__EXERCISE REQUIREMENTS__
Pictures are to be left out. Copy exactly, and only, the lines from the start of the entries below to the line with "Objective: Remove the", both included.

[[ RECORDS FOR THIS EXERCISE open ]]

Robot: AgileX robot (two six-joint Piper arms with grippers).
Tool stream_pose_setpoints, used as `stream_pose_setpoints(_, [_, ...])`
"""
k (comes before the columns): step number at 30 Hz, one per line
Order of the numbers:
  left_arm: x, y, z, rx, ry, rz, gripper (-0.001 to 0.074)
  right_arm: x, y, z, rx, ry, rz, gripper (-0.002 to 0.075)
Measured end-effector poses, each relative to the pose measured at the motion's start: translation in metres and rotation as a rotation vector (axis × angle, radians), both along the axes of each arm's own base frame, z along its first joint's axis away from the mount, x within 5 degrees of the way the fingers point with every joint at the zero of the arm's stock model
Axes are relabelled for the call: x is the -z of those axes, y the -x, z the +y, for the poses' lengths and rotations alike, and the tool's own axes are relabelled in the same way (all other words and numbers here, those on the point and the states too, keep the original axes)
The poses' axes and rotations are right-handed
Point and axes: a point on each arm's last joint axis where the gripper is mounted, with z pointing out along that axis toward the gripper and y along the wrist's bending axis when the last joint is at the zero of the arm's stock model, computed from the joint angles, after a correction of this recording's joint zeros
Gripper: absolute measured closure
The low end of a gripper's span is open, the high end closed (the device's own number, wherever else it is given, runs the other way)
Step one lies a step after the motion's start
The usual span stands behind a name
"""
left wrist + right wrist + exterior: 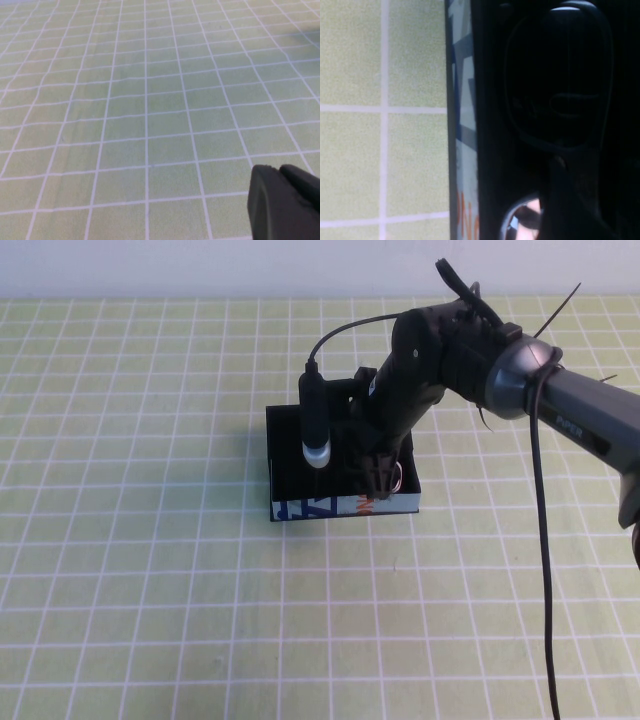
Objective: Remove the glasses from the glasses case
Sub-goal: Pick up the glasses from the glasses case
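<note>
While the right arm reaches down from the far right of the table (120, 620), its right hand (381, 478) sits inside the open glasses case (290, 440), low over the near-right part of the black interior. The case, a small black rectangular box, rests near the middle of the green grid-patterned cloth, its near side printed light blue with blue-white and orange marks. A black cylindrical attachment with a pale tip (314, 430) hangs on the arm just left of the hand, a cable looping up from it.

From the right wrist camera, the glasses (555, 95) lie in the case's dark interior, a thick black rim outlining one dark lens, with a second lens edge catching a bright reflection nearer the camera. One dark finger (565, 200) of the hand rests at or just over the frame between the two lenses; whether the hand has closed on the glasses cannot be told, since the black parts merge together. The printed wall of the case (462, 125) runs alongside, with bare cloth beyond it.

The left hand (285, 205) shows only as a dark tip above empty grid cloth in its own wrist camera; how far it is open cannot be told.
</note>
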Motion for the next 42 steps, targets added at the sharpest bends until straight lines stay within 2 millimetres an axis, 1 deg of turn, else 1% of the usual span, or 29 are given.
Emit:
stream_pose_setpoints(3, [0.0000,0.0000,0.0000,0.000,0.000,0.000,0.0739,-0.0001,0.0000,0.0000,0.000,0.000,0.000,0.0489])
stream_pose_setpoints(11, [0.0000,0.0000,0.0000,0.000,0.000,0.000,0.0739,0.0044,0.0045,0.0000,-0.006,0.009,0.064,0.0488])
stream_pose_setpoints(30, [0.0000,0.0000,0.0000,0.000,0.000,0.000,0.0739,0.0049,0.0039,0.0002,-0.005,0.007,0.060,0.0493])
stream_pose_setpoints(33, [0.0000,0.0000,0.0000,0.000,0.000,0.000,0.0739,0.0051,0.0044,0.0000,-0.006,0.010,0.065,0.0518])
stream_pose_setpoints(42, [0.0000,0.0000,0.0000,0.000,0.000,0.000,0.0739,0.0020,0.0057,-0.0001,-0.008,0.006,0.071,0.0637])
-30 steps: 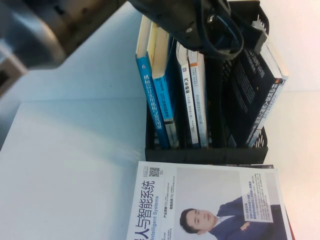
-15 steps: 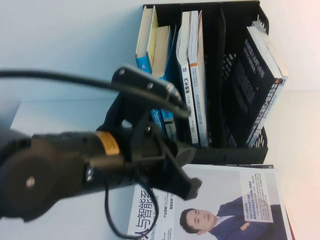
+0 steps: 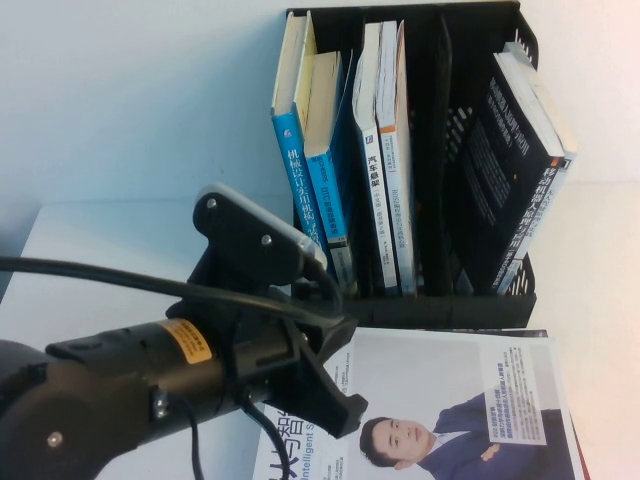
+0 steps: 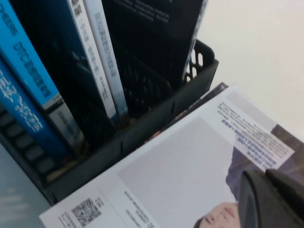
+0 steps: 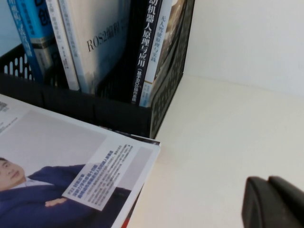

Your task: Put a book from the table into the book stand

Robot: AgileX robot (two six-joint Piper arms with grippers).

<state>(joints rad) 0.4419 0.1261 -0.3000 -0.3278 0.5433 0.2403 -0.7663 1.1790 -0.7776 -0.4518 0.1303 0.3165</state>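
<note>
The black-covered book (image 3: 510, 170) stands leaning in the rightmost slot of the black book stand (image 3: 420, 310). It also shows in the left wrist view (image 4: 156, 28), and its dark spine shows in the right wrist view (image 5: 142, 52). My left gripper (image 4: 273, 202) is shut and empty, hovering over the white-covered book; its arm (image 3: 180, 370) fills the lower left of the high view. My right gripper (image 5: 273, 204) is shut and empty above bare table (image 5: 218, 142), right of the stand (image 5: 114, 114). It is out of the high view.
A white-covered book with a suited man's portrait (image 3: 450, 400) lies flat on the table in front of the stand. Blue-spined books (image 3: 310, 180) and slim white ones (image 3: 385, 160) fill the stand's left and middle slots. White tabletop (image 3: 120, 260) lies left of the stand.
My left arm swung from above the stand at the top of the high view down to the lower left, and now sits lower over the white book's left side. The books have not moved.
</note>
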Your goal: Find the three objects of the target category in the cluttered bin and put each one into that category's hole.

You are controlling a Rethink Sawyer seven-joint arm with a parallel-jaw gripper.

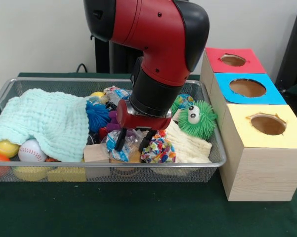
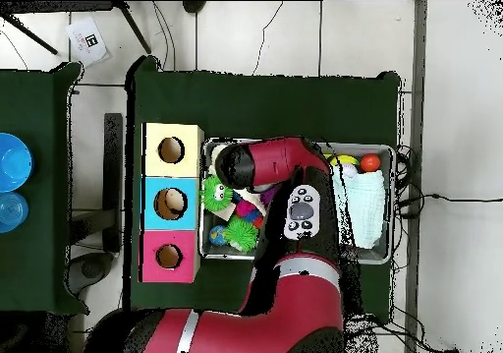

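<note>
Nearest item: the row of three pale wooden boxes, each with a round hole in a coloured top (yellow, blue, red), stands just beside the bin's short side; the yellow-topped box is nearest the camera.
Landmark: the wide shallow silver wire-mesh bin with a metal rim; all places below are given relative to it.
Target in hand: a small crinkly clear plastic packet with blue and red print lies inside the bin against its camera-side wall, just beside a pale wooden cube and a multicolour confetti-patterned bundle.
Second packet: a similar clear packet with blue and red print lies near the bin's far wall, partly hidden by the arm.
Third packet: not visible; it may lie under the pale mint waffle-weave cloth covering one end of the bin.
Tool state: the black two-fingered gripper is spread, one finger on each side of the near packet, tips low in the clutter; nothing is clamped.
Handling estimate: the packet appears light, thin, slippery and easily crushed; the film likely yields under the pads.
Grip point: take the bunched middle, not a flat edge, so the film does not slide out.
Risk: the confetti bundle sits close enough to be caught by the adjacent finger.
</note>
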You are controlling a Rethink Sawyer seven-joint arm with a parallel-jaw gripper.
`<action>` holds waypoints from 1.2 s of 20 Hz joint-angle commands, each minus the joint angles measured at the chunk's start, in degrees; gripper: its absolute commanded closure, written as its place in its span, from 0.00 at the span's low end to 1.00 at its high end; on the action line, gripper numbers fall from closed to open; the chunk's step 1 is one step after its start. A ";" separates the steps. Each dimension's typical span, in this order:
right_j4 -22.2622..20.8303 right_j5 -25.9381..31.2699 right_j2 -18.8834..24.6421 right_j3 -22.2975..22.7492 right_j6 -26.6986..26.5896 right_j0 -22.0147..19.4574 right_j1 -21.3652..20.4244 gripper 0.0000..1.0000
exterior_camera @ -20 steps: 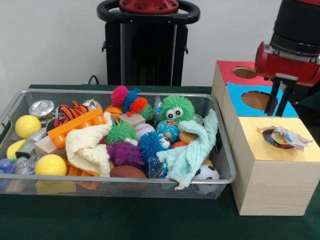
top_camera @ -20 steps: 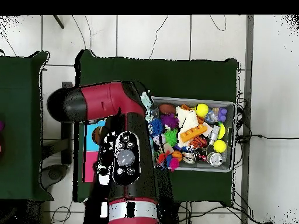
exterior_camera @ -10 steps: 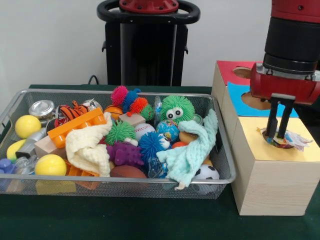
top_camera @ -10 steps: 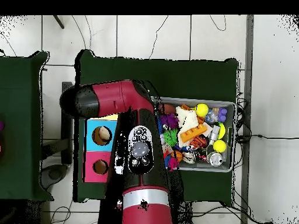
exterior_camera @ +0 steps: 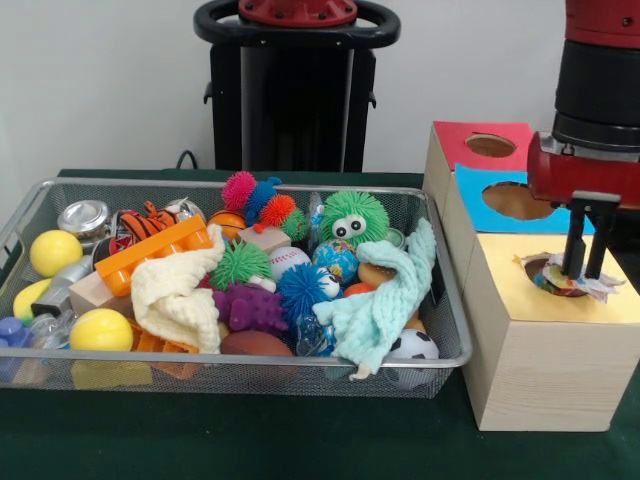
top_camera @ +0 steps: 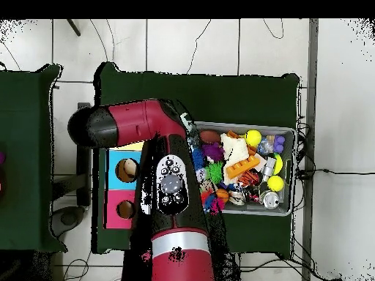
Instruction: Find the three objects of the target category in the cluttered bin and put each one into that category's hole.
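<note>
We find the gripper [exterior_camera: 589,272] directly over the hole in the yellow-topped box [exterior_camera: 545,345], its two dark fingers [exterior_camera: 575,243] set slightly apart with nothing pinched between them. A crumpled wrapper [exterior_camera: 565,275] sits in that hole, part of it spilling over the rim toward three o'clock; it is lodged rather than fully dropped through, in our judgement. We take this as one item delivered or nearly so. Whether any earlier items are already inside the box we cannot tell.

At nine o'clock from the box stands the wire bin [exterior_camera: 440,368], crowded with balls, spiky toys, two cloths and an orange block. Further wrappers, if any, are not plainly visible among them, so the search appears unfinished.

Behind the yellow box sit a blue box [exterior_camera: 475,195] and a red box [exterior_camera: 455,145], each with its own hole. All rest on a dark green tabletop [exterior_camera: 300,440]. From overhead, the floor is pale tile with loose cables.
</note>
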 commanded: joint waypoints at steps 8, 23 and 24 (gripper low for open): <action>-3.48 8.44 3.22 2.08 -5.54 -0.11 4.05 1.00; -5.20 13.74 3.57 -4.21 -5.40 0.45 9.85 1.00; -5.16 14.20 3.60 -5.12 -5.34 0.52 10.64 1.00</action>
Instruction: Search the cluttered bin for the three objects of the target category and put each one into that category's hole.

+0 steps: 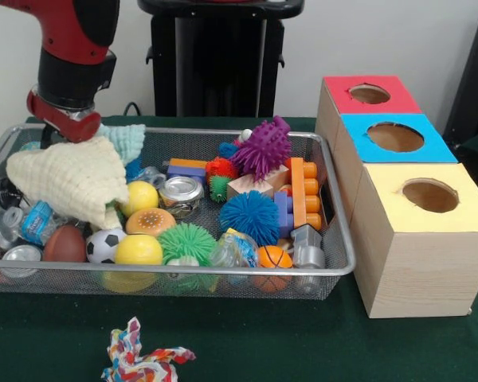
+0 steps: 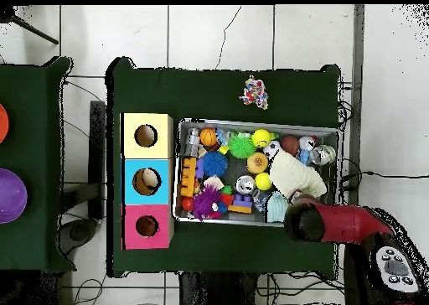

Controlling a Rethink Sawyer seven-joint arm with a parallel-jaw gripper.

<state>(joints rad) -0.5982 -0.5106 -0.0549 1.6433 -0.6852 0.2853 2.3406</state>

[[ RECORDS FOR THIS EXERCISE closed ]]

__ANSWER TO THIS TASK__
Robot: AgileX robot (two six-joint Piper arms with grippers).
Tool stream_pose_setpoints, used as `stream_pose_setpoints(_, [_, ...])`
"""
k (comes before the columns): step number at 30 Hz, one per line
Order of the numbers:
  left_arm: x, y, z, rx, ry, rz, gripper (-0.001 to 0.074)
  right_arm: x, y, z, rx, ry, rz, gripper (-0.002 to 0.075)
Measured end-effector poses, each relative to the pose measured at the motion's start: translation in metres and rotation as a rotation vector (axis × angle, radians), both along the axes of each arm's own base frame, z along its first joint's axis away from the mount, x within 5 degrees of the way the fingers point with every joint at the zero of the arm's stock model
Axes are relabelled for the call: x is the -z of those axes, y the -x, z the +y, for the poses' lengths and rotations alike, and the tool's own axes are relabelled in the same way (all other words and numbers here, those on the point and the states too, keep the original axes)
The poses' axes and rotations are right-handed
Point and axes: a point on each arm's last joint axis where the gripper is mounted, with z pointing out along that axis toward the gripper and y along the wrist's bending axis when the last joint is at the zero of the arm's stock model, computed from the joint angles, after a correction of this recording's joint zeros
Gripper: absolute measured closure
The low end of a gripper's span is open, the high end closed (the device's own number, wherever else it is given, runs the other way)
Step one lies a step after the motion's start
The usual span stands behind a name
"""
left wrist + right wrist + exterior: 
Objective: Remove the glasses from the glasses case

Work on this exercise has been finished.